### WORK REQUEST
Look over the material below and count the lines that include "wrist". Give only the total.

### THE DATA
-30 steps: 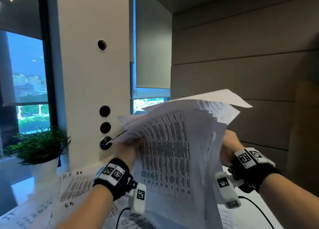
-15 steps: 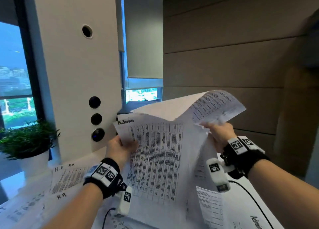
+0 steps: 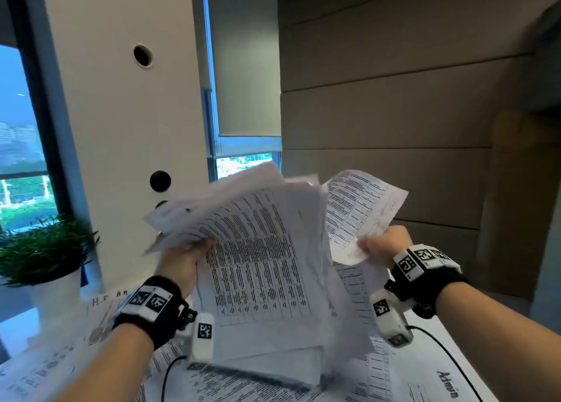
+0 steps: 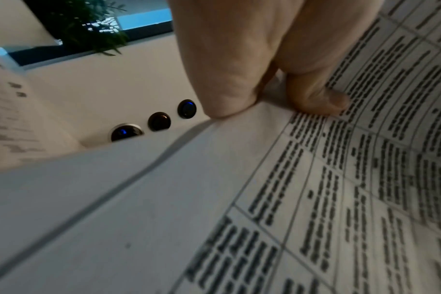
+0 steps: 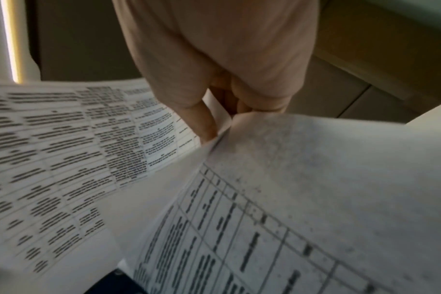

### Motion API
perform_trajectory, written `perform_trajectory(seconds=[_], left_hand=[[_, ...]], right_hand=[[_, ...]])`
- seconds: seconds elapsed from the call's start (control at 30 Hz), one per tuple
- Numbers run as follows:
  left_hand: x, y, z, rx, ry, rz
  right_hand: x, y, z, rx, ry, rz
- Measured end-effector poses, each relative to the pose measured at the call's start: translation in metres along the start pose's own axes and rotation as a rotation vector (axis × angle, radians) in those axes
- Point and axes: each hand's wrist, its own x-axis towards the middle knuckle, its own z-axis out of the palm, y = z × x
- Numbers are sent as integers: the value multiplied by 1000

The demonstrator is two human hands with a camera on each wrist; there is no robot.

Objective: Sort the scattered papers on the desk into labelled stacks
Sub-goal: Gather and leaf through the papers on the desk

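The left hand (image 3: 182, 262) grips a thick sheaf of printed papers (image 3: 258, 250) held up above the desk (image 3: 431, 359) — thumb on top. To its right, the right hand (image 3: 384, 244) pinches a single printed sheet (image 3: 361, 207), apart from the sheaf. More papers (image 3: 100, 316) lie on the desk — one marked "Admin" (image 3: 447, 383) at near right.

The table (image 3: 455, 338) is white and largely covered with printed sheets. At its left side lie papers marked "H.R" (image 3: 103, 313) in handwriting, and near the right front a sheet marked "Admin" (image 3: 446, 385). More printed sheets (image 3: 236, 386) lie overlapping across the near middle. A white pot with a green plant (image 3: 45, 265) stands at the far left corner.
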Motion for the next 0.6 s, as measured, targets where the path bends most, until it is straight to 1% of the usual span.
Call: perform_trajectory(seconds=[0.07, 0.1, 0.17, 0.23, 0.27, 0.33, 0.4, 0.43, 0.47, 0.53, 0.6], left_hand=[[-2, 4, -4, -88, 36, 12], [-3, 4, -5, -112, 50, 24], [-6, 6, -7, -58, 69, 21], [-9, 6, -5, 29, 65, -17], [-12, 7, -2, 65, 57, -18], [-14, 8, 1, -48, -21, -13], [-17, 11, 3, -225, -63, -54], [-17, 9, 2, -271, -67, -67], [-17, 8, 3, -271, -47, -81], [-16, 3, 5, -187, 6, -97], [-16, 0, 12, -86, 22, -62]], right_hand=[[-2, -4, -2, -29, 30, -24], [-2, -6, -4, -37, 69, -38], [-1, -10, -6, -88, 113, -80], [-5, -13, -6, -138, 75, -130], [-5, -16, -7, -136, 79, -153], [-5, -20, -11, -83, 143, -143], [-6, -23, -17, -27, 176, -60], [-8, -23, -17, -42, 146, -26], [-10, -22, -15, -72, 86, -17], [-16, -20, -5, -91, -52, -44], [-24, -21, 8, 35, -142, -101]])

### OUTPUT OF THE TASK
2